What this task involves.
Give again, word for word, every line below from the one that has "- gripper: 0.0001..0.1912" through the one that has "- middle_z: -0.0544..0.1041", both included, and no others.

[Source material]

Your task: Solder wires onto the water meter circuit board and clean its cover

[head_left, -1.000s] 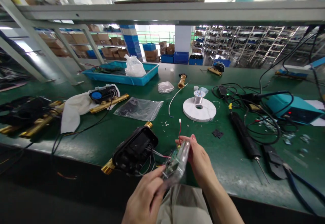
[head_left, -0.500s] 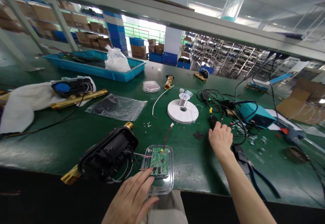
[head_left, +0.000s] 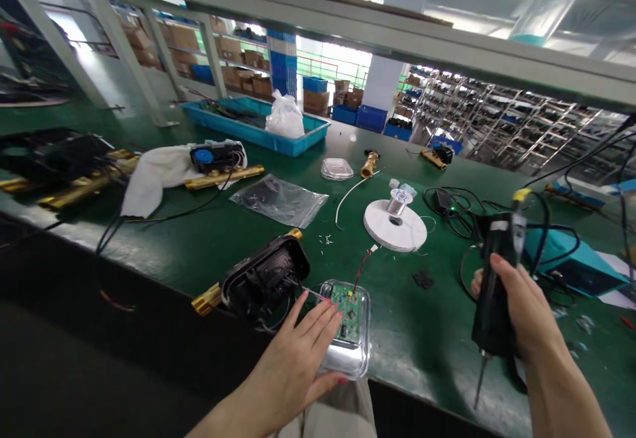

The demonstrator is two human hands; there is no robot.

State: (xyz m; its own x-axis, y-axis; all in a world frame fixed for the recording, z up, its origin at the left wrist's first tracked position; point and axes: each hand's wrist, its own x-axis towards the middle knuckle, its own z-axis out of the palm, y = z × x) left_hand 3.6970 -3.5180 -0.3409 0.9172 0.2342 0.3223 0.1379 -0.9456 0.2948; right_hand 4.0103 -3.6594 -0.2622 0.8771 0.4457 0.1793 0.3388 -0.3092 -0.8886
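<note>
Gripping elec. driver [head_left: 493,312], now up off tabletop [head_left: 402,299], R hand [head_left: 529,309] is tooled up; L hand [head_left: 293,358], spread, rests on PCB [head_left: 352,322] in clear tray [head_left: 366,335] nr front edge.

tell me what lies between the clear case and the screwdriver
The head view shows a small black piece on the green bench, slightly to the far side, between the clear case and the screwdriver in the right hand.

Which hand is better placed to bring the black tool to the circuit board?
Probably the right hand: it grips the tool, which points downward. The left hand lies partly over the board and holds no tool.
</note>
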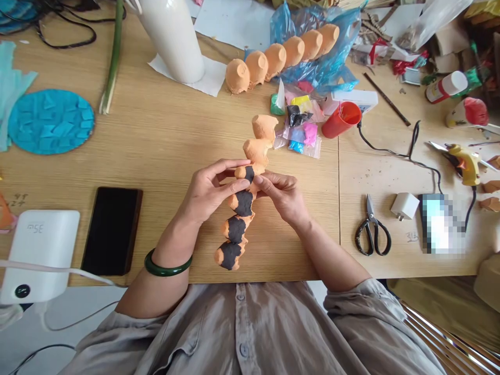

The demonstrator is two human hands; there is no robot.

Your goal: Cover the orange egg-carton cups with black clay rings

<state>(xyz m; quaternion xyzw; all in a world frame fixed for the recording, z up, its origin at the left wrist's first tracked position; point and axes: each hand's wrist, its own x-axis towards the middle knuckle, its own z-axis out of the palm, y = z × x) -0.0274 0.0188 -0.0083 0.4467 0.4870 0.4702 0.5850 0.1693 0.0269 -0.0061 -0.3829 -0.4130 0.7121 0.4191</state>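
Observation:
Between both hands is an orange egg carton strip (255, 151), a row of bumps running away from me. Black clay patches (236, 229) cover the sides of the nearer bumps; the far two are plain orange. My left hand (211, 187) pinches the strip from the left, thumb and fingers around a middle bump with a black patch. My right hand (281, 195) grips its right edge at the same bump, thumb on the black patch and fingers curled beneath. A second orange egg carton strip (275, 60) lies farther back, partly on a blue plastic bag (344, 57).
Small bags of coloured clay (299, 122) and a red cup (341, 120) stand beyond the hands. Scissors (372, 229), a charger (405, 206) and a glue gun (464, 161) lie right. A phone (112, 232), power bank (42, 250), blue oval (50, 122) and white vase (175, 41) are left.

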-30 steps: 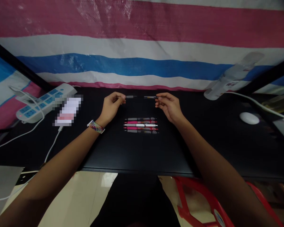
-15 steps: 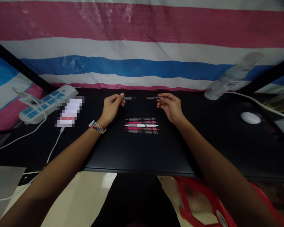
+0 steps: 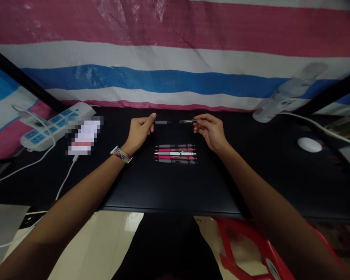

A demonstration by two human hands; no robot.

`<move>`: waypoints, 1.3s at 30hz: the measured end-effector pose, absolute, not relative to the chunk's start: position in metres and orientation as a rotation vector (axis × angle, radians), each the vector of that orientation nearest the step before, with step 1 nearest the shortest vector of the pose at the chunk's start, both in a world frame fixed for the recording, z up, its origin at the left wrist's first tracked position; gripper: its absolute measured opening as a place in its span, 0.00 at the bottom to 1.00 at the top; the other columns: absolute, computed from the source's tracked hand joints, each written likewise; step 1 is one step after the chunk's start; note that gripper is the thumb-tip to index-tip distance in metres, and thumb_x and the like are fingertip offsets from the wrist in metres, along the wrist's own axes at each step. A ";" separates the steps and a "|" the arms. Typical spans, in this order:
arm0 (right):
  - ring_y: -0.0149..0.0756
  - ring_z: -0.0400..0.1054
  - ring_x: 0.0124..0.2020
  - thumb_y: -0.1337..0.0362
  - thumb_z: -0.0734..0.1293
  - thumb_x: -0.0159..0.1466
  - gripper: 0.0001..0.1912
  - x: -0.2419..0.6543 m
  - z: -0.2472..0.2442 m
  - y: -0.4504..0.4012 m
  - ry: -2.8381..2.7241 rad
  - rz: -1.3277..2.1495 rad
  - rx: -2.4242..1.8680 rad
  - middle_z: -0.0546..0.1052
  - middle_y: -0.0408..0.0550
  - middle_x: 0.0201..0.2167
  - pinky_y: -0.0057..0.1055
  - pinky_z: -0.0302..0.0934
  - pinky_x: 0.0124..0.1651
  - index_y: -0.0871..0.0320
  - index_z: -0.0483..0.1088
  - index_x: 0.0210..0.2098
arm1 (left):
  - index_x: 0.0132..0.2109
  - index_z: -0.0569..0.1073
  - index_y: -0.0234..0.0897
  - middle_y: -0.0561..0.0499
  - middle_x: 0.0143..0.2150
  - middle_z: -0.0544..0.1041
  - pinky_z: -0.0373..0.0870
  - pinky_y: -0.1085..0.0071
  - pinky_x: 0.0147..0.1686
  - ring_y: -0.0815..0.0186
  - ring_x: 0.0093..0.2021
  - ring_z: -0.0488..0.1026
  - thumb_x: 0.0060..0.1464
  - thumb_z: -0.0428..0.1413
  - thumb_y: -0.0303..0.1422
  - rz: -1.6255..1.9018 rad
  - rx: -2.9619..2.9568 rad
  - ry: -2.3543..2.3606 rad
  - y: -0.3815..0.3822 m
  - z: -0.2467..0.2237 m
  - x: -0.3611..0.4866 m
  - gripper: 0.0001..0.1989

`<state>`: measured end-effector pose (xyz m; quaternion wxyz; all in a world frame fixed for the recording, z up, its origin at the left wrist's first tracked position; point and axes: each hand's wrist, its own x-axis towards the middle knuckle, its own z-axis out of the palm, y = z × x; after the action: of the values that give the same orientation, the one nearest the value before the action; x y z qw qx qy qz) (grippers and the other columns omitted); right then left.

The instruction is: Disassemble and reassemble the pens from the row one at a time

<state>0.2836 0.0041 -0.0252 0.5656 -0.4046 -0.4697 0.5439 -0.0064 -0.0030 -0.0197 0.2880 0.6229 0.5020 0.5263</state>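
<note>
Between the fingers of my left hand (image 3: pixel 141 132) is the end of a grey pen barrel (image 3: pixel 162 122), which points right. My right hand (image 3: pixel 210 130) pinches a thin, shiny pen part (image 3: pixel 187 121) that points left. A gap separates the two pieces. Below them several pens lie side by side on the black table (image 3: pixel 175 186): among them a white one (image 3: pixel 175 153), ones with pink grips (image 3: pixel 164 149) and ones with dark grey grips (image 3: pixel 165 160).
At the left are a power strip (image 3: pixel 56 126), a blurred-out phone (image 3: pixel 84 136) and white cables. A clear bottle (image 3: pixel 280 103) and a white mouse (image 3: pixel 309 144) stand at the right. A striped sheet (image 3: pixel 163 81) hangs behind; a red stool (image 3: pixel 230 249) is below the table edge.
My left hand has shifted slightly right and its thumb is raised a little more. The grey barrel has moved slightly right with it. My right hand has hardly moved.
</note>
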 end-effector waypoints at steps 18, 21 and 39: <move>0.35 0.77 0.31 0.55 0.86 0.55 0.18 0.278 -0.022 -0.004 -1.234 1.327 -0.938 0.86 0.50 0.35 0.40 0.77 0.41 0.56 0.87 0.41 | 0.35 0.75 0.41 0.52 0.31 0.77 0.67 0.66 0.37 0.64 0.33 0.71 0.68 0.63 0.56 1.336 1.841 1.173 -0.008 -0.017 -0.001 0.24; 0.35 0.77 0.31 0.56 0.86 0.56 0.15 0.277 -0.021 -0.004 -1.246 1.308 -0.925 0.86 0.50 0.35 0.39 0.77 0.41 0.55 0.87 0.40 | 0.30 0.72 0.41 0.52 0.28 0.73 0.64 0.65 0.35 0.65 0.30 0.68 0.71 0.57 0.59 1.313 1.860 1.188 -0.007 -0.018 -0.002 0.30; 0.33 0.76 0.30 0.55 0.87 0.54 0.18 0.273 -0.019 -0.007 -1.197 1.350 -0.897 0.85 0.47 0.33 0.36 0.75 0.39 0.55 0.86 0.39 | 0.60 0.78 0.43 0.50 0.43 0.84 0.76 0.65 0.48 0.62 0.44 0.82 0.61 0.72 0.38 1.377 1.786 1.003 -0.010 -0.017 0.005 0.23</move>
<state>0.2726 -0.0073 -0.0194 0.5341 -0.3762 -0.5022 0.5665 0.0049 -0.0095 -0.0172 0.3305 0.6830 0.3836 0.5265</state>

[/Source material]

Task output.
  - gripper: 0.0001..0.1912
  - x: -0.2419..0.6543 m
  - z: -0.2472..0.2442 m
  - y: -0.4504..0.4012 m
  - ry: -2.8381..2.7241 rad
  - rz: -1.3277..2.1495 rad
  - rx: -2.4242..1.8680 rad
  - middle_z: -0.0546..0.1052
  - middle_y: -0.0408..0.0550
  - middle_x: 0.0201..0.2167
  - pinky_y: -0.0057..0.1055
  - pinky_z: -0.0302..0.0934
  - pinky_x: 0.0124..0.1651
  - index_y: -0.0871..0.0320
  - index_z: -0.0483..0.1088
  - index_x: 0.0210..0.2098
arm1 (left):
  - index_x: 0.0132..0.2109
  - index_z: -0.0569..0.1073
  - index_y: -0.0234..0.0897
  - middle_y: -0.0561..0.0499
  - middle_x: 0.0143..0.2150
  - middle_z: -0.0544..0.1041

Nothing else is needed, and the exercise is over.